### INSTRUCTIONS TO FOLLOW:
Set each entry down exactly as written.

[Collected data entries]
*** Block opens ***

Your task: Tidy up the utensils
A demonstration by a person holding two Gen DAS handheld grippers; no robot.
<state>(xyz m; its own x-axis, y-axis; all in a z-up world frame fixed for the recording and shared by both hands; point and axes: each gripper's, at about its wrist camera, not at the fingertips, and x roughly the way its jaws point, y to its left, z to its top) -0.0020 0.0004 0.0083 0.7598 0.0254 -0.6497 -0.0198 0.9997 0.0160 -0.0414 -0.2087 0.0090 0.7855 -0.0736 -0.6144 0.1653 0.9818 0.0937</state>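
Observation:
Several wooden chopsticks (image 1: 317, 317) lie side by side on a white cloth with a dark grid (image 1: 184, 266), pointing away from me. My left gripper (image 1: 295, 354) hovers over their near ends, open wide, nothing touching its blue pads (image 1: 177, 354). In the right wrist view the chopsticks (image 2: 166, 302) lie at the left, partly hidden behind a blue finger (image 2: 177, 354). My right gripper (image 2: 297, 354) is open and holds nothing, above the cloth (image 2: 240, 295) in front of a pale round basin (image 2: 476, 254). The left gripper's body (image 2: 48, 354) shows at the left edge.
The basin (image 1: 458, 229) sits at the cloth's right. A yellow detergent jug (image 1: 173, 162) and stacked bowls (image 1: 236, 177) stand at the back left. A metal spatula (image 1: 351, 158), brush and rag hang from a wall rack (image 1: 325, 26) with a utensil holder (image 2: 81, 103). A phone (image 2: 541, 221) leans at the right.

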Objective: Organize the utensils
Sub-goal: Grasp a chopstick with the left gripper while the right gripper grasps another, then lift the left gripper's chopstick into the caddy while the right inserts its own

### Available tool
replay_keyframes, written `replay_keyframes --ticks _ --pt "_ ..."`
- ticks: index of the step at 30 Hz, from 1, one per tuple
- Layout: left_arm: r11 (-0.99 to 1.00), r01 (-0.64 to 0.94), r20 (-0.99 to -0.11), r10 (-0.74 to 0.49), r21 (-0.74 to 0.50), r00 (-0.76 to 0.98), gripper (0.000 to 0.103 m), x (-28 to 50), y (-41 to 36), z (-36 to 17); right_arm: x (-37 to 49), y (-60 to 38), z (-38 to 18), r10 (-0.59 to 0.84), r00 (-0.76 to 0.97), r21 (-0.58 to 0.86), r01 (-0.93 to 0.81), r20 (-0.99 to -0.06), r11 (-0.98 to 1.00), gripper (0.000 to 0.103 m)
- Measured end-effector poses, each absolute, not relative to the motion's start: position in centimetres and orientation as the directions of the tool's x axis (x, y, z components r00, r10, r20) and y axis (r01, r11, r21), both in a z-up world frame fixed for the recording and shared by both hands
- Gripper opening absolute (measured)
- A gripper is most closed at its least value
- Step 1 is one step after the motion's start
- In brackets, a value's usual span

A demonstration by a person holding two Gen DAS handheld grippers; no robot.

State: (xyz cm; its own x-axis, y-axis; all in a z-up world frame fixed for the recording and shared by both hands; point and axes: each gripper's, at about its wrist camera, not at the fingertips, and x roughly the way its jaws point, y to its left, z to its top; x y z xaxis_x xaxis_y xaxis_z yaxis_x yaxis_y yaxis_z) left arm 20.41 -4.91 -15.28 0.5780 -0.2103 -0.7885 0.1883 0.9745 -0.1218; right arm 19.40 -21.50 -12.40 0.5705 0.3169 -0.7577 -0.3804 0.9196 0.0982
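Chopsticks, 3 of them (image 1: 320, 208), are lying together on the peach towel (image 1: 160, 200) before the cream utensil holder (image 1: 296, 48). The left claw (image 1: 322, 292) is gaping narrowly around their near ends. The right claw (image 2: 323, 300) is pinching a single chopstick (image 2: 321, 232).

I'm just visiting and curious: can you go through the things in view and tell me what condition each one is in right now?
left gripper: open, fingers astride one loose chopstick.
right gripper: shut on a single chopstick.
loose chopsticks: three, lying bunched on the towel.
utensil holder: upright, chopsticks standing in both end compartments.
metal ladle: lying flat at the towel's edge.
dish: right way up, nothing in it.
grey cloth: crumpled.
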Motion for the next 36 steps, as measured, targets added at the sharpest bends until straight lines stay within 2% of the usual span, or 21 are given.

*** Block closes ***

### RESPONSE AREA:
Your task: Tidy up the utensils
A demonstration by a person holding two Gen DAS handheld grippers; no robot.
<state>(xyz m; its own x-axis, y-axis; all in a z-up world frame fixed for the recording and shared by both hands; point and axes: each gripper's, at about its wrist camera, not at the fingertips, and x roughly the way its jaws point, y to its left, z to its top) -0.0020 0.0004 0.0083 0.7598 0.0254 -0.6497 -0.0198 0.9997 0.0160 -0.0414 -0.2087 0.0090 0.7855 -0.0736 -0.6144 0.1653 0.9818 0.0937</state>
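Observation:
Several wooden chopsticks (image 1: 317, 317) lie side by side on a white cloth with a dark grid (image 1: 184, 266), pointing away from me. My left gripper (image 1: 295, 354) hovers over their near ends, open wide, nothing touching its blue pads (image 1: 177, 354). In the right wrist view the chopsticks (image 2: 166, 302) lie at the left, partly hidden behind a blue finger (image 2: 177, 354). My right gripper (image 2: 297, 354) is open and holds nothing, above the cloth (image 2: 240, 295) in front of a pale round basin (image 2: 476, 254). The left gripper's body (image 2: 48, 354) shows at the left edge.
The basin (image 1: 458, 229) sits at the cloth's right. A yellow detergent jug (image 1: 173, 162) and stacked bowls (image 1: 236, 177) stand at the back left. A metal spatula (image 1: 351, 158), brush and rag hang from a wall rack (image 1: 325, 26) with a utensil holder (image 2: 81, 103). A phone (image 2: 541, 221) leans at the right.
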
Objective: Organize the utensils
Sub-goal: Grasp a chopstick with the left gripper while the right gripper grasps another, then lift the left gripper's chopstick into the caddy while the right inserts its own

### Available tool
replay_keyframes, written `replay_keyframes --ticks _ --pt "_ ..."`
- ticks: index of the step at 30 Hz, from 1, one per tuple
- Layout: left_arm: r11 (-0.99 to 1.00), r01 (-0.64 to 0.94), r20 (-0.99 to -0.11), r10 (-0.74 to 0.49), r21 (-0.74 to 0.50), r00 (-0.76 to 0.98), gripper (0.000 to 0.103 m), x (-28 to 50), y (-41 to 36), z (-36 to 17); right_arm: x (-37 to 49), y (-60 to 38), z (-38 to 18), r10 (-0.59 to 0.84), r00 (-0.76 to 0.97), r21 (-0.58 to 0.86), r01 (-0.93 to 0.81), r20 (-0.99 to -0.06), r11 (-0.98 to 1.00), gripper (0.000 to 0.103 m)
- Measured end-effector poses, each absolute, not relative to the motion's start: position in centimetres and orientation as the directions of the tool's x axis (x, y, z components r00, r10, r20) and y axis (r01, r11, r21), both in a z-up world frame fixed for the recording and shared by both hands
- Gripper opening absolute (measured)
- A gripper is most closed at its least value
- Step 1 is one step after the motion's start
- In brackets, a value's usual span

A demonstration by a person holding two Gen DAS handheld grippers; no robot.

State: (xyz cm; its own x-axis, y-axis; all in a z-up world frame fixed for the recording and shared by both hands; point and axes: each gripper's, at about its wrist camera, not at the fingertips, and x roughly the way its jaws point, y to its left, z to its top; x y z xaxis_x xaxis_y xaxis_z yaxis_x yaxis_y yaxis_z) left arm 20.41 -4.91 -15.28 0.5780 -0.2103 -0.7885 0.1883 0.9745 -0.1218; right arm 19.40 -21.50 -12.40 0.5705 0.3169 -0.7577 -0.3804 0.9196 0.0982
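Chopsticks, 3 of them (image 1: 320, 208), are lying together on the peach towel (image 1: 160, 200) before the cream utensil holder (image 1: 296, 48). The left claw (image 1: 322, 292) is gaping narrowly around their near ends. The right claw (image 2: 323, 300) is pinching a single chopstick (image 2: 321, 232).

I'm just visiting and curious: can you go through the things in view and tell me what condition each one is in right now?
left gripper: open, fingers astride one loose chopstick.
right gripper: shut on a single chopstick.
loose chopsticks: three, lying bunched on the towel.
utensil holder: upright, chopsticks standing in both end compartments.
metal ladle: lying flat at the towel's edge.
dish: right way up, nothing in it.
grey cloth: crumpled.
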Motion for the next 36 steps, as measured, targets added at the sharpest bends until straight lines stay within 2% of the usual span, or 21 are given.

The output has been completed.